To receive the report of the Executive Director – People, to provide an in-depth review of the Mental Health Transformation and what this means for local services and Enfield residents. This includes an outline of the approach to supporting young people in mental health crisis following Covid.
Minutes:
RECEIVED the report ‘North Central London (NCL) Mental Health Transformation and Childrens & Young Persons Mental Health Crisis Response Update’ and attached presentation.
Officers thanked the Panel for inviting them back after a year in respect of the transformation of mental health services across Enfield.

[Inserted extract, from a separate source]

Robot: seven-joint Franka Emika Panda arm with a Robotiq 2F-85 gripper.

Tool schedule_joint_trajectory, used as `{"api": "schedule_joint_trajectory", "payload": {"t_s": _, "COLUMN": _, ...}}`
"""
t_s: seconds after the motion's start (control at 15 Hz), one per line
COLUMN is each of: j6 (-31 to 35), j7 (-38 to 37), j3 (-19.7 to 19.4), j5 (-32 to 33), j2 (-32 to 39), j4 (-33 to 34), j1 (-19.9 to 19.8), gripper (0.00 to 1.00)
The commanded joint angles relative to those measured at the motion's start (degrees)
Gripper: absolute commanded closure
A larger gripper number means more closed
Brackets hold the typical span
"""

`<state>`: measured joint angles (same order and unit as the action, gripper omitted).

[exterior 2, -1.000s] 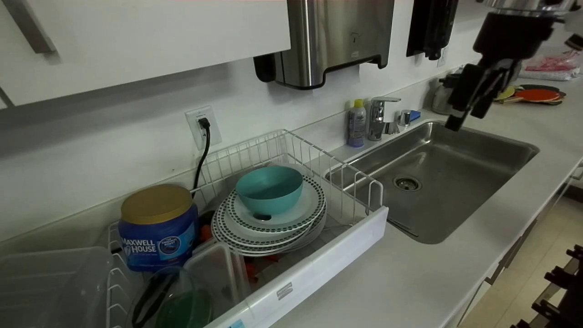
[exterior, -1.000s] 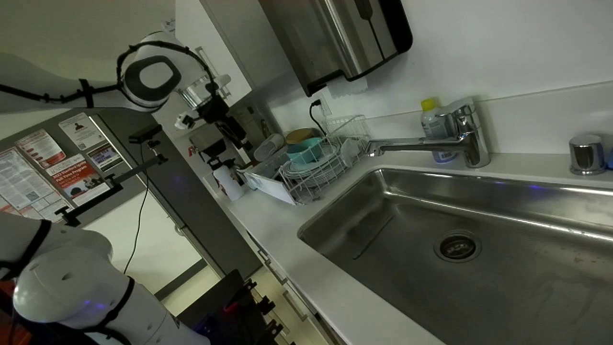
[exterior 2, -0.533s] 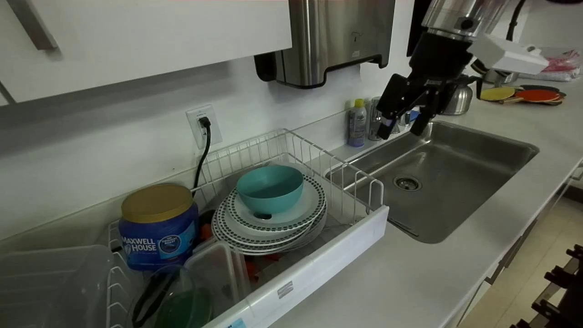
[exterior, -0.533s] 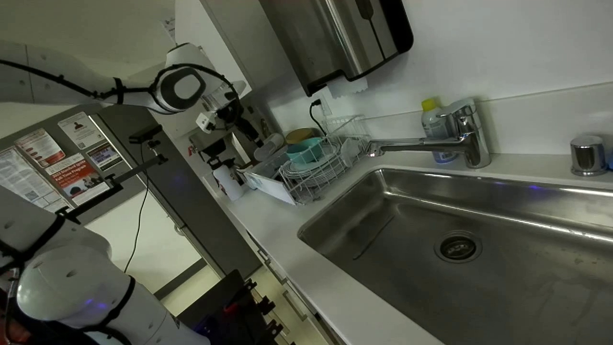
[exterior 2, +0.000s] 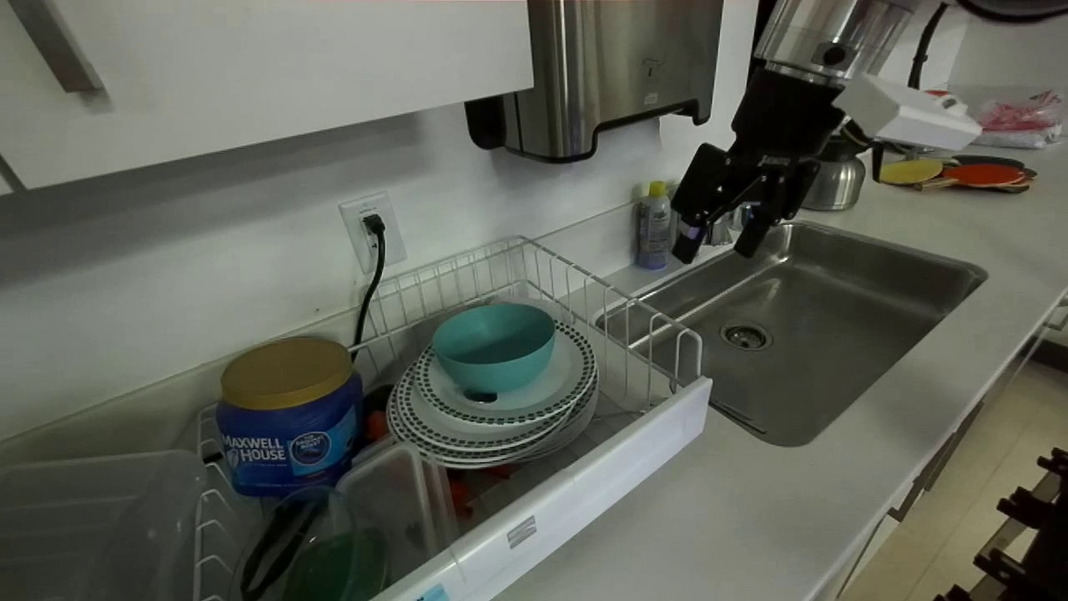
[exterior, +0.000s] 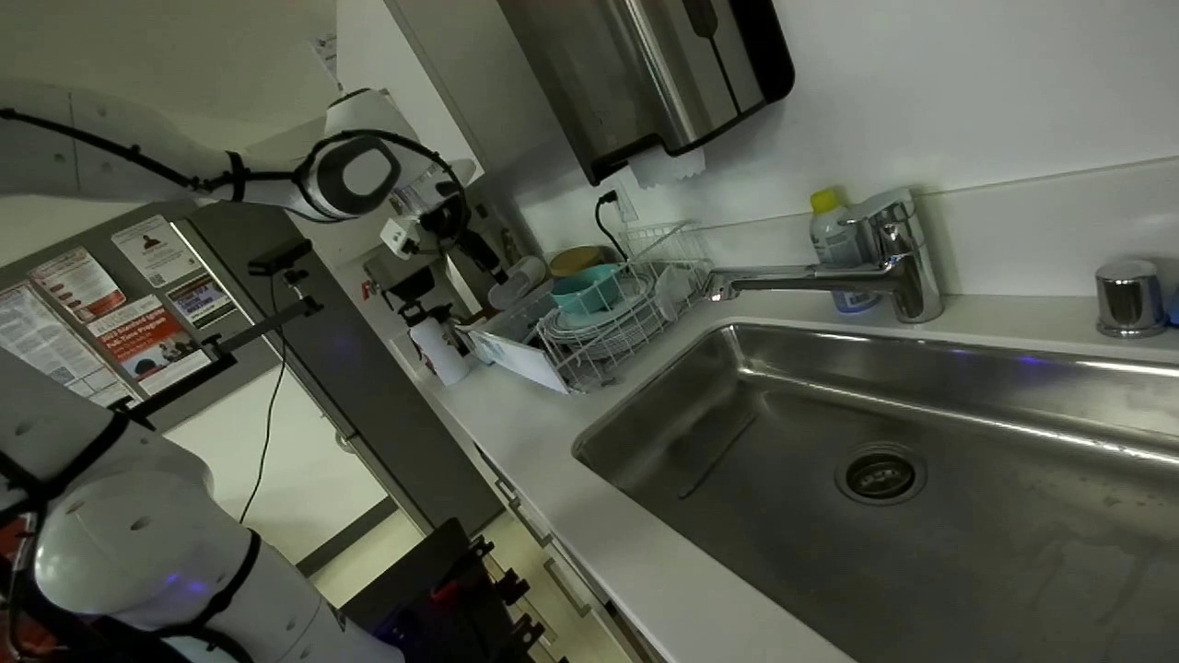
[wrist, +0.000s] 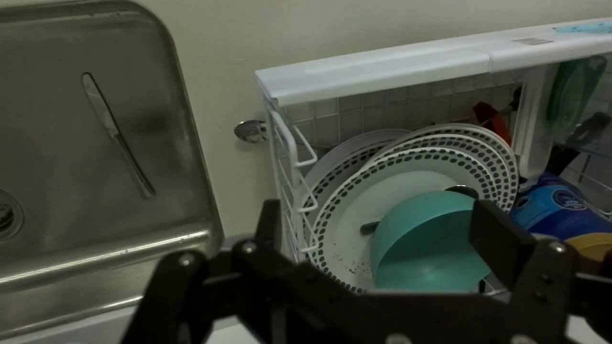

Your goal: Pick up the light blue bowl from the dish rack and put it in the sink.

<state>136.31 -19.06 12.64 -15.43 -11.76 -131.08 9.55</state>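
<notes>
Over the last second the gripper (exterior 2: 717, 246) has come in toward the dish rack (exterior 2: 601, 482), creeping only a little in the latest half of it; the light blue bowl (exterior 2: 494, 346) has not stirred. The bowl sits inside the dish rack, in the half nearer the sink (exterior 2: 834, 317), on top of a stack of plates (exterior 2: 509, 417). The gripper's fingers (wrist: 499, 239) stand wide apart and hold nothing.

What the coming move turns on is where the bowl lies from the gripper: lower, and farther along toward the dish rack's other end, the one away from the sink. The wrist view agrees: the bowl shows off toward the finger on that side rather than midway in the gap. Depth reads poorly from these angles, so I can't tell whether the fingertips hang over the dish rack's sink-side wires or short of them. Being round, the bowl has no long axis to line up with. The next move likely calls for sliding along above the dish rack until one finger can go inside the rim and one outside, then coming down without catching the wires or jostling the plates.
</notes>
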Motion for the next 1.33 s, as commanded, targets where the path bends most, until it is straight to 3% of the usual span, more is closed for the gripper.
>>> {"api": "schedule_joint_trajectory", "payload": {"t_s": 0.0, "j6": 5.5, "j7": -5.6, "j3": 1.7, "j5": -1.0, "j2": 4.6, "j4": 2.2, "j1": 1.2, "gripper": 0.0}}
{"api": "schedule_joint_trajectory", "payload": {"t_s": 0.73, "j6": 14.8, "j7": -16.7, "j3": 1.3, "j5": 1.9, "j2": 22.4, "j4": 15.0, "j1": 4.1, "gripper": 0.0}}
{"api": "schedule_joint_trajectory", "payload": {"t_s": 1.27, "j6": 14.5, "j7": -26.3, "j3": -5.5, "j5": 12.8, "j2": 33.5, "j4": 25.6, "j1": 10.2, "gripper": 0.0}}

The Community Transformation Programme was summarised in a Youtube.com animation which was linked on page 14 of the agenda pack and played to the meeting.

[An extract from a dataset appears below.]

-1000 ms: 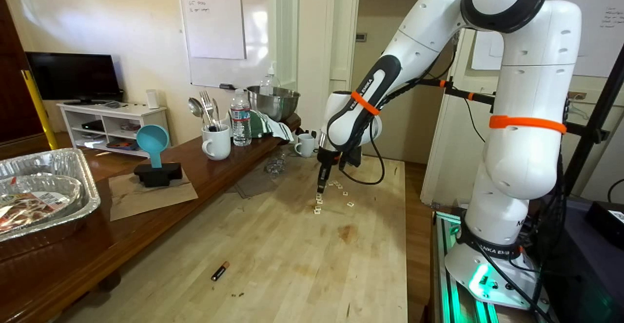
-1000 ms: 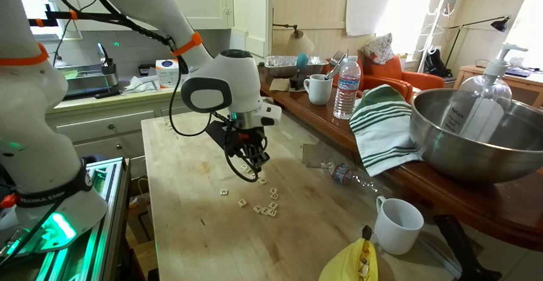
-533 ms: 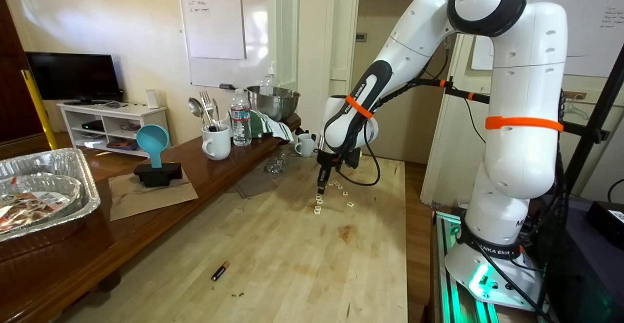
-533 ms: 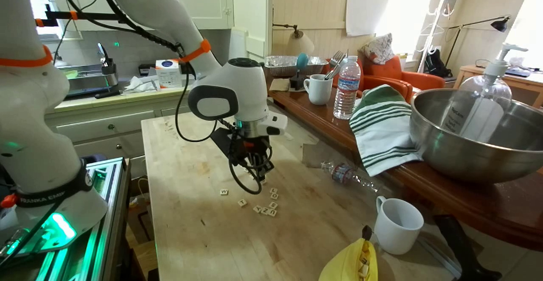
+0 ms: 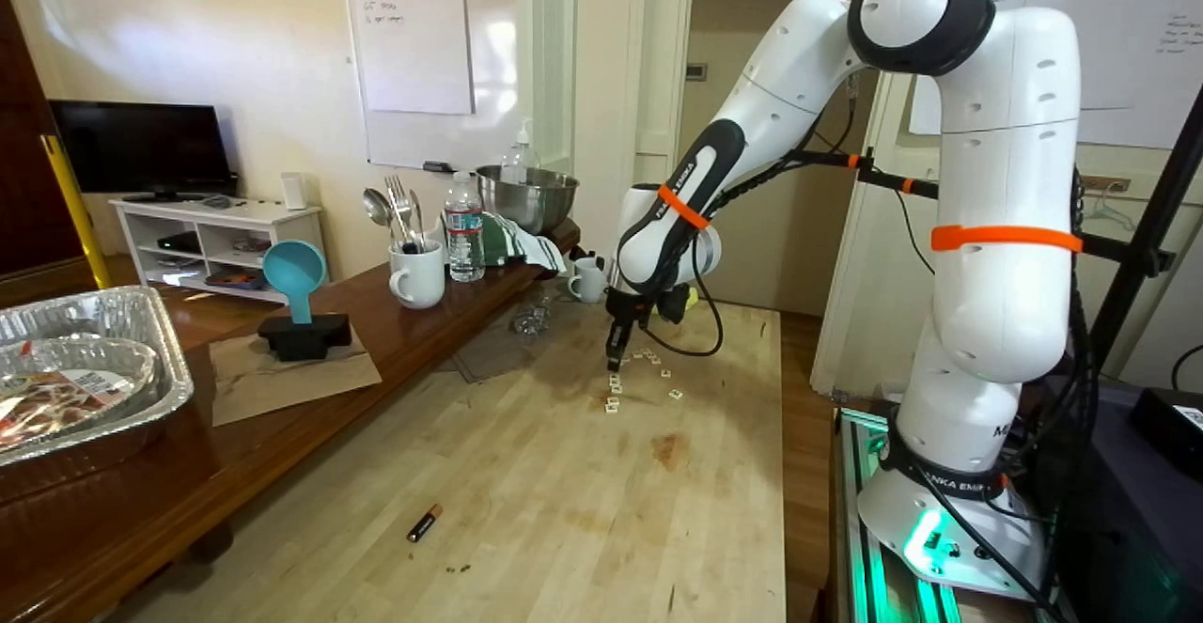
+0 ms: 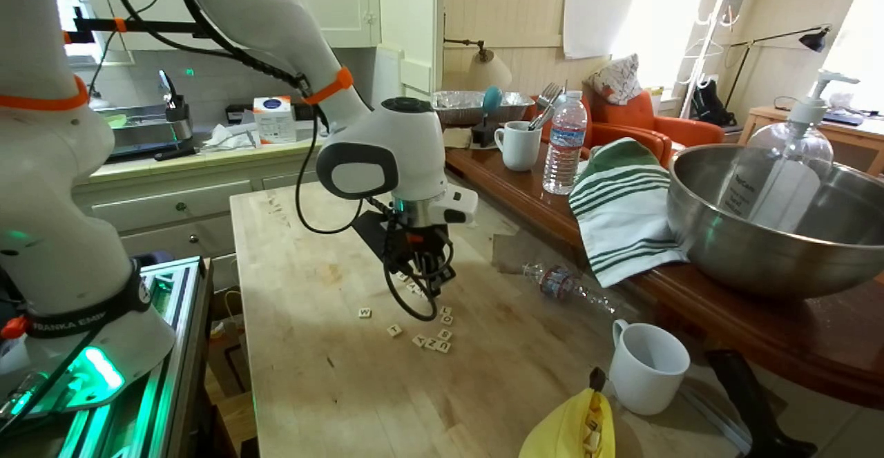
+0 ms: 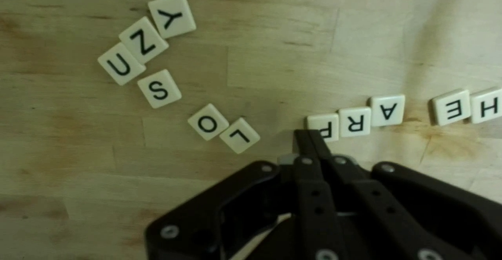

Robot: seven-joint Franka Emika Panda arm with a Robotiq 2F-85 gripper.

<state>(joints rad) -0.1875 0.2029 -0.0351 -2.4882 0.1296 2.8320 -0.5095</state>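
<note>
Wrist view: black two-finger gripper [image 7: 310, 133], tips pressed together, partly covering the square, cream, plastic-looking P tile [image 7: 324, 122]; contact not determinable. Tile flat, black capital inverted, touching matching R tile [image 7: 354, 122]. In an exterior view: gripper points down; tiles lie on pale wooden tabletop [image 5: 564, 510]. In an exterior view: yellow fabric pouch [image 6: 563, 430] near white ceramic mug [image 6: 649, 368].

Clearance and obstructions
In the wrist view, a strip of tabletop [image 7: 274, 95] separates the L tile [image 7: 239, 135] from the P tile [image 7: 322, 121]; the gripper [image 7: 307, 132], fingers together, covers part of the latter. A narrower gap divides the A tile [image 7: 387, 110] from the E tile [image 7: 451, 107]. In an exterior view, open tabletop extends from the letter tiles [image 5: 612, 406] to the battery [image 5: 425, 522], bounded by the raised counter [image 5: 414, 350]. Counter-side obstructions: lying bottle [image 6: 563, 285], white mug [image 6: 648, 368], yellow pouch [image 6: 566, 427].
</note>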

Questions were invited from Members.
In response to Members’ queries regarding autism and ADHD waiting times, it was advised that significant waiting times were a national problem, but work continued to reduce these and to have access to care as quickly as possible.

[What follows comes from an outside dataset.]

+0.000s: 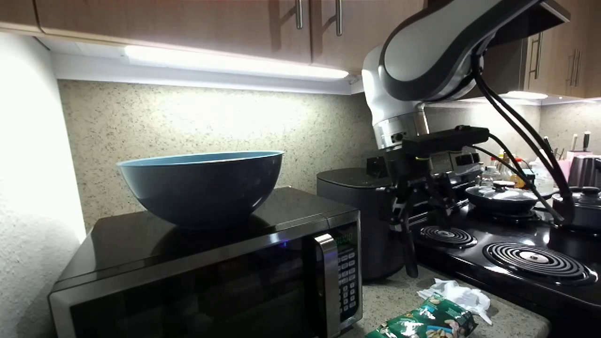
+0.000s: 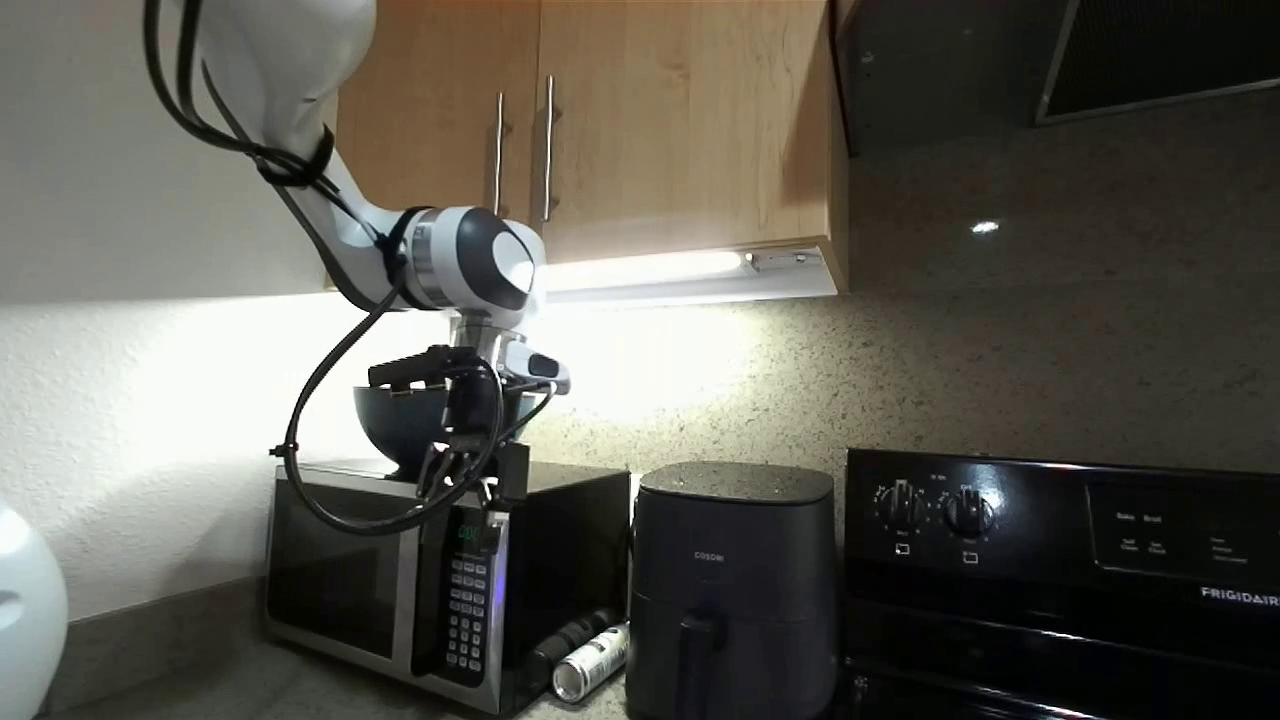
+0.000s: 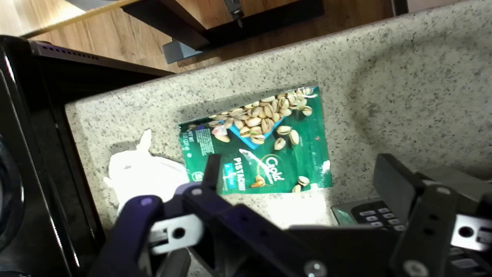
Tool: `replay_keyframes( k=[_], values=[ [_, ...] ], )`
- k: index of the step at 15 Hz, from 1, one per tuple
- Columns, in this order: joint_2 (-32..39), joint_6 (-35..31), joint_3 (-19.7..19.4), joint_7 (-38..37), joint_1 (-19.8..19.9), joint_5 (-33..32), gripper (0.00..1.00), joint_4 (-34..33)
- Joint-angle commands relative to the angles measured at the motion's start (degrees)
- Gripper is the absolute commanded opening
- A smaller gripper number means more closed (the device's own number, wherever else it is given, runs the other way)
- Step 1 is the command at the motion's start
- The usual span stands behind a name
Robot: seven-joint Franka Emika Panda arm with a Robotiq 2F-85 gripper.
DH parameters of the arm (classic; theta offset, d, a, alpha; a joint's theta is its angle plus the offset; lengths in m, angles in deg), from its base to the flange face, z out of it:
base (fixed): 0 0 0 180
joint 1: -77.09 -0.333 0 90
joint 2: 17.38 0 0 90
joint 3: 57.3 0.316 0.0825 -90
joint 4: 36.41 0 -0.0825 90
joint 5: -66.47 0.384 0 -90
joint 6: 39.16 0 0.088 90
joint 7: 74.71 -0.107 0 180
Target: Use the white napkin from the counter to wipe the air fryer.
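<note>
Napkin (image 3: pixel 144 175), crumpled, on worktop (image 3: pixel 342 65) beside pistachio packet (image 3: pixel 257 142); end effector (image 3: pixel 303 173) empty, jaws spread, presumably to grasp napkin.

In both exterior views the fryer (image 2: pixel 735 570) stands between the microwave (image 2: pixel 335 570), on its left, and the stove (image 2: pixel 1040 605), on its right; the bowl (image 1: pixel 202 195) sits on the microwave. On the counter (image 3: pixel 403 77) before the fryer, below the claw (image 3: pixel 301 169), the napkin (image 3: pixel 150 179) lies between stove and packet (image 3: pixel 261 146), just beside the packet. Between microwave and fryer lies 1 can (image 2: pixel 592 665); in an exterior view the stove bears 1 pan (image 1: pixel 501 202), with 1 pot (image 1: pixel 587 213) to its right.
</note>
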Motion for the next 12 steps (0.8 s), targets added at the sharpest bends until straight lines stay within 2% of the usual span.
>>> replay_keyframes(
  k=[1,4,5,12],
  values=[
    [-3.0,1.0,-3.9,-0.4,3.2,-0.6,1.0,3.8],
    [-4.1,1.3,-7.1,-1.2,6.3,-0.8,1.0,5.8],
    [-1.4,0.3,-6.2,0.0,5.0,0.0,1.0,3.5],
    [-1.4,0.3,-6.2,0.3,5.1,0.0,1.0,3.6]
  ],
)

It was clarified that the holistic assessment function related to ‘telling once’, in response to patients’ concerns of having to repeat their story multiple times.
A transition service for 18 to 25 year olds would support those making the transition from children’s to adults’ services.
In response to queries regarding funding and access across North Central London, it was confirmed that NCL ICB had met its mental health investment standard and had given Enfield additional funding over the baseline in recognition of inequalities and service gaps, and continued investment would ensure delivery in line with the offer. There was recognition that the pathway to services could be difficult. Not everyone went to a GP for referral to CAMHS so there was support in schools and work towards coverage in all schools. It was confirmed that presentation at A&E referred to Barnet as well as North Mid. There were also walk in clinics in libraries and surgeries where a young person could go without a referral. There was currently work with Jubilee Church in respect of providing walk in clinics. Improved communication was being worked on with stakeholders about how to access those services. The engagement and governance structure ensured information was shared on a regular basis.
In response to Members’ queries regarding adults in mental health crisis, it was confirmed there were liaison services in all Enfield’s acute hospitals; a mental health crisis centre in Highgate; and a 111 call option. With transformation funding, services were being invested in such as crisis cafes.
It was advised that monitoring was done with a sophisticated management system for caseloads. Managers could monitor when a client was last seen, or should have been reallocated, etc. to supervise the service and quality.
More information was also provided in respect of performance, and that an assessment had to have the user at its centre, the care plan must be agreed with the user, and a treatment plan should be started within four weeks.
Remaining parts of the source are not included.